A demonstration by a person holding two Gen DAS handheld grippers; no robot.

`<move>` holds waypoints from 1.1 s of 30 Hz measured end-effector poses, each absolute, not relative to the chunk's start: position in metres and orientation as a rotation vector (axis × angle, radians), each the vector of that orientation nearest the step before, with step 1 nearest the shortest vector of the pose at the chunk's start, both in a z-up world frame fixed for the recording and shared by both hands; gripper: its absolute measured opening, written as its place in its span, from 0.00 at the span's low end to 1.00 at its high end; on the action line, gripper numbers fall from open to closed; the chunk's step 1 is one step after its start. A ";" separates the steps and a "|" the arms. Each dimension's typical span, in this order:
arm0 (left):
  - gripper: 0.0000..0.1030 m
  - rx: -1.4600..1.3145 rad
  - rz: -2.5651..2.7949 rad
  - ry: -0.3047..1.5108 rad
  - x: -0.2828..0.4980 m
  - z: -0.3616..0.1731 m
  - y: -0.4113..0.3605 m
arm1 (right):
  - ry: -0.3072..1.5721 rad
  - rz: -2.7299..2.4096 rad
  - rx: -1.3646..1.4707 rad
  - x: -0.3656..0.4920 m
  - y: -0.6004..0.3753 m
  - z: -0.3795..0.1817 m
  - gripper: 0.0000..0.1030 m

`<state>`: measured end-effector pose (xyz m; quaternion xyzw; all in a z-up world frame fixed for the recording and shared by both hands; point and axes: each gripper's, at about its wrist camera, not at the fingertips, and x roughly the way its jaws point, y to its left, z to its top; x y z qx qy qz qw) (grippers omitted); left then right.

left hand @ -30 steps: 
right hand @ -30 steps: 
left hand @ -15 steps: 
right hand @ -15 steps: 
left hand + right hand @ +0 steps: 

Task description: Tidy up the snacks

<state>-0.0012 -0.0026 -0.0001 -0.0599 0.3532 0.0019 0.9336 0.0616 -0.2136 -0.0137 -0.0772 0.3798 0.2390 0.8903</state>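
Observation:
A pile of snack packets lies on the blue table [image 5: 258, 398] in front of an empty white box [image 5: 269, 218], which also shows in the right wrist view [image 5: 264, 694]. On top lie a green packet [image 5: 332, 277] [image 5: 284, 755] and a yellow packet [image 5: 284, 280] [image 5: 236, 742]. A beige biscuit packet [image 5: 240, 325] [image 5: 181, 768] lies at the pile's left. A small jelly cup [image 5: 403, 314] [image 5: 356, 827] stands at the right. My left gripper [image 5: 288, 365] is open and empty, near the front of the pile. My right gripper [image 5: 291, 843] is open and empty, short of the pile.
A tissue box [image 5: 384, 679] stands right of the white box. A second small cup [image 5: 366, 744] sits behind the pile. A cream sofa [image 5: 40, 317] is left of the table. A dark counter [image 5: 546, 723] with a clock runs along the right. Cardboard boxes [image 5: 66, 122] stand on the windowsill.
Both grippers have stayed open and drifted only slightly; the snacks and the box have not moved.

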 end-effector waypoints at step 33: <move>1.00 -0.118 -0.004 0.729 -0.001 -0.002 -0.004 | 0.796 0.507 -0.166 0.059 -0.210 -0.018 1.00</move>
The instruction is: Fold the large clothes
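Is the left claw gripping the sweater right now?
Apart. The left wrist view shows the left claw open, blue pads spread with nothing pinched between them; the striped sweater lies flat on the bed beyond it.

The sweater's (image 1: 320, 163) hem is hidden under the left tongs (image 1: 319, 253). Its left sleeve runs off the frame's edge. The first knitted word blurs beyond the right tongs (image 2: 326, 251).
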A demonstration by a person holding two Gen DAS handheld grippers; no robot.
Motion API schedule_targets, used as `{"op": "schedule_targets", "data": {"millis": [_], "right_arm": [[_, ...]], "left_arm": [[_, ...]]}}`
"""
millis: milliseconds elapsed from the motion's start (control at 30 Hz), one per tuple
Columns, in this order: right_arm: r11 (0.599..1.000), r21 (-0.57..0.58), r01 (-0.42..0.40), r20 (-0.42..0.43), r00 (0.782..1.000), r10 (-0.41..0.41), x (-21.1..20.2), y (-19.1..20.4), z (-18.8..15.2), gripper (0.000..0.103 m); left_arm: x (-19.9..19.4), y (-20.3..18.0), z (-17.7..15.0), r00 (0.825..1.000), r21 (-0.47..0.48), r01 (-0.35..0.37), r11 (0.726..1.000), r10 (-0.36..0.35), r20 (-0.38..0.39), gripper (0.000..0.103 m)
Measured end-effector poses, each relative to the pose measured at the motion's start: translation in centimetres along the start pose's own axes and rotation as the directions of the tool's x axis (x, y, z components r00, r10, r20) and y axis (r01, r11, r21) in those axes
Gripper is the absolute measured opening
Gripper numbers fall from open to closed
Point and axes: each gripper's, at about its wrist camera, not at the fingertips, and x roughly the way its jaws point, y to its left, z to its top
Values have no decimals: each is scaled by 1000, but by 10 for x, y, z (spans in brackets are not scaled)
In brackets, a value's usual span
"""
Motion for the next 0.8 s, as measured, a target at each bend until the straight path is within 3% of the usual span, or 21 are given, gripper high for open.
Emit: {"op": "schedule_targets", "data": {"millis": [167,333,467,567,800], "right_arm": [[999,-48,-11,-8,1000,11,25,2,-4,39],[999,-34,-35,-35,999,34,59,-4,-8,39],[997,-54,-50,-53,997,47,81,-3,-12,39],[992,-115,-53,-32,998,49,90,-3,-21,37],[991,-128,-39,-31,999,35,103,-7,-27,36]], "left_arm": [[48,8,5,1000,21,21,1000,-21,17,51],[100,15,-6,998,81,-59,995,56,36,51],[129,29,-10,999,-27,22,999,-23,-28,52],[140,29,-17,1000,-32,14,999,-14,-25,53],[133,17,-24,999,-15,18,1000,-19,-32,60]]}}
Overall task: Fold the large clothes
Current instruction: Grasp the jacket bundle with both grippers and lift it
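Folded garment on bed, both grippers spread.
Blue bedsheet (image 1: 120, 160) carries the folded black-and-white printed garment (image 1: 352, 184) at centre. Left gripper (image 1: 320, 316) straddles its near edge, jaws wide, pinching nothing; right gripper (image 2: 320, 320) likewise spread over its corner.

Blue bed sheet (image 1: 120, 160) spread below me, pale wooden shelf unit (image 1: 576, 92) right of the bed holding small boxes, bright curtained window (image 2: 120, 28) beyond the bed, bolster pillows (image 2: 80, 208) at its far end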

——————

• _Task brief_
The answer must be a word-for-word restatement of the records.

• _Reply_
A demonstration by a person holding two Gen DAS handheld grippers; no robot.

`<move>` holds waypoints from 1.1 s of 30 Hz measured end-effector poses, each absolute, not relative to the chunk's start: position in metres and orientation as a rotation vector (axis × angle, radians), each the vector of that orientation nearest the step before, with step 1 nearest the shortest vector of the pose at the chunk's start, both in a z-up world frame fixed for the recording and shared by both hands; gripper: its absolute measured opening, written as its place in its span, from 0.00 at the span's low end to 1.00 at its high end; on the action line, gripper numbers fall from open to closed; the chunk's step 1 is one step after its start. A ";" separates the steps and a "|" the arms. Each dimension's typical span, in this order:
arm0 (left):
  - gripper: 0.0000..0.1030 m
  - rx: -1.4600..1.3145 rad
  - rz: -2.5651..2.7949 rad
  - ry: -0.3047..1.5108 rad
  - x: -0.2828..0.4980 m
  - z: -0.3616..0.1731 m
  - y: -0.4113..0.3605 m
arm1 (right):
  - ry: -0.3072..1.5721 rad
  - rz: -2.7299..2.4096 rad
  - rx: -1.3646..1.4707 rad
  - x: -0.3656..0.4920 m
  - y: -0.6004..0.3753 m
  - z: -0.3795..0.1817 m
  - gripper: 0.0000..0.1030 m

`<state>`: measured end-effector pose (xyz m; quaternion xyzw; all in a z-up world frame fixed for the recording and shared by both hands; point and axes: each gripper's, at about its wrist camera, not at the fingertips, and x roughly the way its jaws point, y to its left, z to its top; x y z qx qy qz qw) (grippers omitted); left then right.

left hand @ -30 steps: 
right hand @ -30 steps: 
left hand @ -15 steps: 
right hand @ -15 steps: 
left hand + right hand @ +0 steps: 

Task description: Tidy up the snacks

<state>-0.0012 -0.0026 -0.0001 -0.0599 0.3532 0.0019 0.9336 0.0616 -0.2136 -0.0137 -0.0772 0.3798 0.2390 0.8903</state>
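Observation:
A pile of snack packets lies on the blue table [image 5: 258, 398] in front of an empty white box [image 5: 269, 218], which also shows in the right wrist view [image 5: 264, 694]. On top lie a green packet [image 5: 332, 277] [image 5: 284, 755] and a yellow packet [image 5: 284, 280] [image 5: 236, 742]. A beige biscuit packet [image 5: 240, 325] [image 5: 181, 768] lies at the pile's left. A small jelly cup [image 5: 403, 314] [image 5: 356, 827] stands at the right. My left gripper [image 5: 288, 365] is open and empty, near the front of the pile. My right gripper [image 5: 291, 843] is open and empty, short of the pile.
A tissue box [image 5: 384, 679] stands right of the white box. A second small cup [image 5: 366, 744] sits behind the pile. A cream sofa [image 5: 40, 317] is left of the table. A dark counter [image 5: 546, 723] with a clock runs along the right. Cardboard boxes [image 5: 66, 122] stand on the windowsill.
Both grippers have stayed open and drifted only slightly; the snacks and the box have not moved.
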
 end-effector waypoints at step 33: <move>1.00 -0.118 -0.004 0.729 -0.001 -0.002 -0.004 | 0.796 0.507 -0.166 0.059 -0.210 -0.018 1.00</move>
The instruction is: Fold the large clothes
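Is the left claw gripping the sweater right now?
Apart. The left wrist view shows the left claw open, blue pads spread with nothing pinched between them; the striped sweater lies flat on the bed beyond it.

The sweater's (image 1: 320, 163) hem is hidden under the left tongs (image 1: 319, 253). Its left sleeve runs off the frame's edge. The first knitted word blurs beyond the right tongs (image 2: 326, 251).
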A demonstration by a person holding two Gen DAS handheld grippers; no robot.
Motion API schedule_targets, used as `{"op": "schedule_targets", "data": {"millis": [_], "right_arm": [[_, ...]], "left_arm": [[_, ...]]}}`
"""
millis: milliseconds elapsed from the motion's start (control at 30 Hz), one per tuple
Columns, in this order: right_arm: r11 (0.599..1.000), r21 (-0.57..0.58), r01 (-0.42..0.40), r20 (-0.42..0.43), r00 (0.782..1.000), r10 (-0.41..0.41), x (-21.1..20.2), y (-19.1..20.4), z (-18.8..15.2), gripper (0.000..0.103 m); left_arm: x (-19.9..19.4), y (-20.3..18.0), z (-17.7..15.0), r00 (0.825..1.000), r21 (-0.47..0.48), r01 (-0.35..0.37), r11 (0.726..1.000), r10 (-0.36..0.35), r20 (-0.38..0.39), gripper (0.000..0.103 m)
Measured end-effector poses, each relative to the pose measured at the motion's start: translation in centimetres along the start pose's own axes and rotation as the directions of the tool's x axis (x, y, z components r00, r10, r20) and y axis (r01, r11, r21) in those axes
Gripper is the absolute measured opening
Gripper numbers fall from open to closed
Point and axes: each gripper's, at about its wrist camera, not at the fingertips, and x roughly the way its jaws point, y to its left, z to its top
Values have no decimals: each is scaled by 1000, but by 10 for x, y, z (spans in brackets are not scaled)
In brackets, a value's usual span
"""
Motion for the next 0.8 s, as measured, a target at each bend until the straight path is within 3% of the usual span, or 21 are given, gripper high for open.
Emit: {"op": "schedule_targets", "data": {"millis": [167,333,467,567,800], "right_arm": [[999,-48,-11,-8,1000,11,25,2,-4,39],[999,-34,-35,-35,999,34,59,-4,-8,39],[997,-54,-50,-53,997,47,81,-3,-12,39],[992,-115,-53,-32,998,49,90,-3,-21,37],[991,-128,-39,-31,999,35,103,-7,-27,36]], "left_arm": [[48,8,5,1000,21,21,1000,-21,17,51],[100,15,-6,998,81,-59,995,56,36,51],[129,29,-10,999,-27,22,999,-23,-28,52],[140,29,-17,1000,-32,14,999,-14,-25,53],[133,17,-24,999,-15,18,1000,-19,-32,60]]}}
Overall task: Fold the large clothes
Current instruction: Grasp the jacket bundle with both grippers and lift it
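Folded garment on bed, both grippers spread.
Blue bedsheet (image 1: 120, 160) carries the folded black-and-white printed garment (image 1: 352, 184) at centre. Left gripper (image 1: 320, 316) straddles its near edge, jaws wide, pinching nothing; right gripper (image 2: 320, 320) likewise spread over its corner.

Blue bed sheet (image 1: 120, 160) spread below me, pale wooden shelf unit (image 1: 576, 92) right of the bed holding small boxes, bright curtained window (image 2: 120, 28) beyond the bed, bolster pillows (image 2: 80, 208) at its far end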

The output above is the complete answer.